PVR penetration has been relatively steady in recent quarters, now in 53 per cent of Australian homes (50 per cent in Q3 2012).
This edition of the Multi-Screen Report contains a special study on viewing of recorded broadcast TV content (Playback) that happens beyond eight and up to 28 days from original broadcast time.
To put such viewing in context: Australians spend an average 95 hours and 51 minutes (95:51) per month watching broadcast TV on conventional in-home television sets.
93 per cent of that television viewing is Live. The other 7 per cent (7:10) is to broadcast content that people record and Playback within seven days.
Recorded material viewed between eight and 28 days later however is minimal. For example, in weeks 9-12, 2013, such activity comprised only a 0.93 per cent share of all viewing, and resulted in a TARP gain of just 0.12 per cent.
Total TV Screen Use steady; Live viewing drives ‘shape of the day’
Total Use of the television set is stable year-on-year and the way people use their sets is evolving with the progressive adoption of new technologies attached to the TV set (such as PVRs, games consoles and ‘over-the-top’ services) and also as Internet capable televisions become more commonplace.
The continued increase in recorded TV content people Playback within seven days, along with Other TV Screen Usage, balance the slight decline in Live Viewing.
The amount of Total TV Screen Use and how it is used vary by age. Compared to other age groups, people 13-17 devote the greatest proportion of their time with the TV set to Other Usage however they still spend about two thirds of their screen time watching broadcast television.
Looking at the ‘shape of the day’, Live viewing drives overall screen use, building to the prime time peak.
Each age group uses the TV screen differently overall as well as at different times during the day.
For example, overall TV use in the morning (TARP %) is greatest among children under 12, while Other TV Screen Usage during the day by teens is large compared to All People and is also a major part of teens’ overall TV use during the day.
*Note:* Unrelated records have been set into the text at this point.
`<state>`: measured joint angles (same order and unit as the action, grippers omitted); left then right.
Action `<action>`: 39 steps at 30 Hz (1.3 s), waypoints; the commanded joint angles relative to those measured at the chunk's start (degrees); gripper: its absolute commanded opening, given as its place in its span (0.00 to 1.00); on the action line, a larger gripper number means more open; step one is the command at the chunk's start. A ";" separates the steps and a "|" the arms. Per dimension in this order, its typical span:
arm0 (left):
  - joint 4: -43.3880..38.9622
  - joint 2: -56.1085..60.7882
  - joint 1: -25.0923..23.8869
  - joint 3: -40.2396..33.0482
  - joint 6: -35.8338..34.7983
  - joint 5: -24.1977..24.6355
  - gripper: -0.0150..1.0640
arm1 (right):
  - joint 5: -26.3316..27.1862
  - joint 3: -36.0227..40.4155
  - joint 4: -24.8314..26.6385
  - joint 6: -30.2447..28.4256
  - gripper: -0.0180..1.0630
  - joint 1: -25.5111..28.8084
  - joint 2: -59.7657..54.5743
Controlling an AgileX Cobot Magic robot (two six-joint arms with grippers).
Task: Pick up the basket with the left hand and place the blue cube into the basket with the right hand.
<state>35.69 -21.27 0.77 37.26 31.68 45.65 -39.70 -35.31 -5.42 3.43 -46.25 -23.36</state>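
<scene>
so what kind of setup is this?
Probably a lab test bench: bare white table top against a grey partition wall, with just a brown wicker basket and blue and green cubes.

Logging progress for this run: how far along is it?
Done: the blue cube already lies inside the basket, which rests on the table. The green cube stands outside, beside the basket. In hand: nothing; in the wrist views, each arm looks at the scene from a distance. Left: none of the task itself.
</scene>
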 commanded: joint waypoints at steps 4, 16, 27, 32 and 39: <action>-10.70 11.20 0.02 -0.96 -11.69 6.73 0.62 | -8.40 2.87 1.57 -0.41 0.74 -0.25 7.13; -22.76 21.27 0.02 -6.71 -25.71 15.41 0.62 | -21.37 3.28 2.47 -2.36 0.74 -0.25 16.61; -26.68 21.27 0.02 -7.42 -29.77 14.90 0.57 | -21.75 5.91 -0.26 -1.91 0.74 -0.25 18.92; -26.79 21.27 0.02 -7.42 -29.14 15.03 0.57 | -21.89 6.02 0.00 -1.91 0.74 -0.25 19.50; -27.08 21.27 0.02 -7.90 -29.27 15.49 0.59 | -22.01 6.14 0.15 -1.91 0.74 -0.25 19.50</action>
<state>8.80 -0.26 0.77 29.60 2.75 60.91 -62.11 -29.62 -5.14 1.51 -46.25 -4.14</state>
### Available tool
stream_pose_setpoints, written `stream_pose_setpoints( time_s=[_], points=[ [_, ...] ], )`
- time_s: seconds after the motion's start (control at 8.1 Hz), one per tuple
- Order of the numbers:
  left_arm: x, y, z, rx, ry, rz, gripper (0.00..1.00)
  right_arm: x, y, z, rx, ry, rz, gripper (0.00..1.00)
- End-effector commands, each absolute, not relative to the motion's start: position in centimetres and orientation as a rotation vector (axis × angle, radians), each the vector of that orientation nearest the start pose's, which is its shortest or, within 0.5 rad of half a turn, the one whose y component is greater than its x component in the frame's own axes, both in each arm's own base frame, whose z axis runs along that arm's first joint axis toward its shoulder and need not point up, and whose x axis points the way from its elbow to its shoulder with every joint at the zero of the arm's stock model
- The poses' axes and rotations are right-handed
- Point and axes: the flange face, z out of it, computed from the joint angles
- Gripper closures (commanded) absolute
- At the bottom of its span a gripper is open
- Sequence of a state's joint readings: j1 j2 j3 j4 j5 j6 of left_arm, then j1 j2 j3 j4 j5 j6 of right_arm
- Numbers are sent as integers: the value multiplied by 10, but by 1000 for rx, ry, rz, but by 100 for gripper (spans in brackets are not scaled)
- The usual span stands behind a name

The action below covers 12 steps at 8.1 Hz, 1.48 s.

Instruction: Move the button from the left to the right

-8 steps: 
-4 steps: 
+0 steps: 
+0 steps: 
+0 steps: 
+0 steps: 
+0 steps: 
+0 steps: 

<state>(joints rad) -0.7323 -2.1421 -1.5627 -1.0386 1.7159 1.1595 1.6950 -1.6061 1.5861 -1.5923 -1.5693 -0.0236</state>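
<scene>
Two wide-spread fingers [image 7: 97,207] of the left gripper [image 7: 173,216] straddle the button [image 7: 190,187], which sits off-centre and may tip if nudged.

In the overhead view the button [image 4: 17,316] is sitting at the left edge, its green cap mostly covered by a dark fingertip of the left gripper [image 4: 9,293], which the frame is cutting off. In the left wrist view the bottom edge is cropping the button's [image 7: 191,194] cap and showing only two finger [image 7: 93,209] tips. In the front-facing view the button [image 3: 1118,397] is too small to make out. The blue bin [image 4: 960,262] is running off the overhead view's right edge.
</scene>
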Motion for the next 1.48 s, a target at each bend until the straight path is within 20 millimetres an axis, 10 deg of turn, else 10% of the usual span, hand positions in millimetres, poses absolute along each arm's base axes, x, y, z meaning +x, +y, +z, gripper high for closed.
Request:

Summary of key findings: Q3 (July-September) 2013:
• Australians watch on average 95 hours and 51 minutes (95:51) of broadcast TV on traditional television sets per month.
• 93% of all TV viewing is Live, with Playback of broadcast content that viewers record and watch within seven days accounting for 7% (7:10 per month).
• Playback between eight and 28 days of original broadcast accounts for less than 1 per cent of all TV viewing in the 28-day period.
• 99% of homes have converted to digital terrestrial television (DTT), with 89% having converted every working set in the home to DTT.
• 53% of homes have PVRs (50% in Q3 2012).
• Household internet penetration is stable at 80%.
• Australians spend on average 38:45 per month online.
• Internet-capable TVs are in 22% of homes (18% in Q3 2012).
• 37% of homes have tablets (22% in Q3 2012).
Across the online population aged 16+, people spend an average 50 minutes per month using tablets to watch any online video, which can include both broadcast TV and non-broadcast content.
• 67% of Australians aged 16+ own a smartphone (56% in Q3 2012) and spend on average 1:20 per month viewing any video on these devices (1:20 a year earlier).
• 12.3 million Australians watch some video (both television broadcast and non-broadcast content) on the Internet each month: an average of 5:18 per month. Such viewing is highest among people aged 18-24 (10:50).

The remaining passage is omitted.